● **WHAT YOU HAVE TO DO**: Output the whole listing with nothing altered.

● **COLLECTED MATERIAL**:
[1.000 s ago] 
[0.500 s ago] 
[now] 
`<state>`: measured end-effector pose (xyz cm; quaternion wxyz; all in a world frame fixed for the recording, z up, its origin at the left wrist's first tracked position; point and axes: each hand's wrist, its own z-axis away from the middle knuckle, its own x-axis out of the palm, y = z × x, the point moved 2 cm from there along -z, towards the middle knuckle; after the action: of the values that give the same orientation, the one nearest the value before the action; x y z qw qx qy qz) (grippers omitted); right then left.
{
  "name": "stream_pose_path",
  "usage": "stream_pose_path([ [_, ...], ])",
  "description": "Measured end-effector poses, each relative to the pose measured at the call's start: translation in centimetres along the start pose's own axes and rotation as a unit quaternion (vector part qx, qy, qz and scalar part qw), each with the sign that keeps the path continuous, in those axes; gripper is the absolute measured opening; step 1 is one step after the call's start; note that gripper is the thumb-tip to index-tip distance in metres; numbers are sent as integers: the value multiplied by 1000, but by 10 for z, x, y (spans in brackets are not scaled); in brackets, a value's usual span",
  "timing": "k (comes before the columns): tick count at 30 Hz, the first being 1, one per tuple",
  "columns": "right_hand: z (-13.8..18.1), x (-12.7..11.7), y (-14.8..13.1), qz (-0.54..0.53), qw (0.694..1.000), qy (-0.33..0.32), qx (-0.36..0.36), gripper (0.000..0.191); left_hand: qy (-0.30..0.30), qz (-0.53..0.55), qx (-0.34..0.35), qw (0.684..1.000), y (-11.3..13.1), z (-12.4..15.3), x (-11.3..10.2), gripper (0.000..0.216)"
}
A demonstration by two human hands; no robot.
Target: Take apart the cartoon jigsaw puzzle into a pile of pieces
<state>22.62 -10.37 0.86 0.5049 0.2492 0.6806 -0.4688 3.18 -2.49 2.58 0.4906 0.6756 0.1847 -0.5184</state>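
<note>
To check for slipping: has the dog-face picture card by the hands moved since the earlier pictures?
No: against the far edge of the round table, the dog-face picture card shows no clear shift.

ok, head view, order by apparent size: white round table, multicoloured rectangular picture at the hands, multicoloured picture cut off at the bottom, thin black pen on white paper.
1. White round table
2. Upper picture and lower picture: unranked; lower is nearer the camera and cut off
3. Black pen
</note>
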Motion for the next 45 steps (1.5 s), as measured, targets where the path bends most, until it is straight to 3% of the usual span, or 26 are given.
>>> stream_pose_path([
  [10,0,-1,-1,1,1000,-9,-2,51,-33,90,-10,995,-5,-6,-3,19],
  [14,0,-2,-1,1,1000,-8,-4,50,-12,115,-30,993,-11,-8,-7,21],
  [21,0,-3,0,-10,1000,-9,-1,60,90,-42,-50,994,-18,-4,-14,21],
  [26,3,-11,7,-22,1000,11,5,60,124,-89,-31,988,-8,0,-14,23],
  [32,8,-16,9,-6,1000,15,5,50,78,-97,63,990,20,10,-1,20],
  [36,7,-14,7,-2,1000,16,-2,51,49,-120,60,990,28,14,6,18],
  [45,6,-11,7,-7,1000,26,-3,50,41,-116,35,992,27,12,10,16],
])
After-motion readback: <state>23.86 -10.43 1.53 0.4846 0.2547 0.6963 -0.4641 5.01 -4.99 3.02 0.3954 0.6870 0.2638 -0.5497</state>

● **REPLY**:
[1.000 s ago] 
[0.500 s ago] 
[now] 
`<state>`: measured end-effector pose (xyz cm; quaternion wxyz; all in a world frame fixed for the recording, z up, its origin at the left wrist's first tracked position; point and axes: each hand's wrist, its own z-axis away from the middle knuckle, its own x-axis out of the palm, y = z × x, the point moved 2 cm from there along -z, towards the middle knuckle; after the action: of the values that give the same orientation, the one nearest the value before the action; x y z qw qx qy qz) (grippers omitted); right then left.
{
  "name": "stream_pose_path",
  "usage": "stream_pose_path([ [_, ...], ])",
  "description": "Measured end-effector poses, each relative to the pose measured at the call's start: translation in centimetres along the start pose's own axes and rotation as a unit quaternion (vector part qx, qy, qz and scalar part qw), each with the sign that keeps the path continuous, in those axes; gripper is the absolute measured opening; step 1 is one step after the call's start; note that gripper is the thumb-tip to index-tip distance in metres; numbers are sent as integers: the value multiplied by 1000, but by 10 for z, x, y (spans in brackets are not scaled); in brackets, a value's usual span",
  "timing": "k (comes before the columns): tick count at 30 Hz, the first being 1, one per tuple",
  "columns": "right_hand: z (-13.8..18.1), x (-12.7..11.7), y (-14.8..13.1), qz (-0.54..0.53), qw (0.694..1.000), qy (-0.33..0.32), qx (-0.36..0.36), gripper (0.000..0.191); left_hand: qy (-0.30..0.30), qz (-0.53..0.55), qx (-0.34..0.35), qw (0.684..1.000), y (-11.3..13.1), z (-12.4..15.3), x (-11.3..10.2), gripper (0.000..0.216)"
}
A demonstration by two human hands; no robot.
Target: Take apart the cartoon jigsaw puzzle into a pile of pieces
<state>22.62 -10.37 0.86 0.5049 0.2492 0.6806 -0.4688 3.18 -2.49 2.58 0.4906 0.6756 0.1847 -0.5184</state>
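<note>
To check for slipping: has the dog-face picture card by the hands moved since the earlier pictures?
No: against the far edge of the round table, the dog-face picture card shows no clear shift.

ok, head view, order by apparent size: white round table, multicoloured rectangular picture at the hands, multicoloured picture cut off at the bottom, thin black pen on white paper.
1. White round table
2. Upper picture and lower picture: unranked; lower is nearer the camera and cut off
3. Black pen
</note>
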Motion for the next 45 steps (1.5 s), as measured, targets where the path bends most, until it is straight to 3% of the usual span, or 26 are given.
>>> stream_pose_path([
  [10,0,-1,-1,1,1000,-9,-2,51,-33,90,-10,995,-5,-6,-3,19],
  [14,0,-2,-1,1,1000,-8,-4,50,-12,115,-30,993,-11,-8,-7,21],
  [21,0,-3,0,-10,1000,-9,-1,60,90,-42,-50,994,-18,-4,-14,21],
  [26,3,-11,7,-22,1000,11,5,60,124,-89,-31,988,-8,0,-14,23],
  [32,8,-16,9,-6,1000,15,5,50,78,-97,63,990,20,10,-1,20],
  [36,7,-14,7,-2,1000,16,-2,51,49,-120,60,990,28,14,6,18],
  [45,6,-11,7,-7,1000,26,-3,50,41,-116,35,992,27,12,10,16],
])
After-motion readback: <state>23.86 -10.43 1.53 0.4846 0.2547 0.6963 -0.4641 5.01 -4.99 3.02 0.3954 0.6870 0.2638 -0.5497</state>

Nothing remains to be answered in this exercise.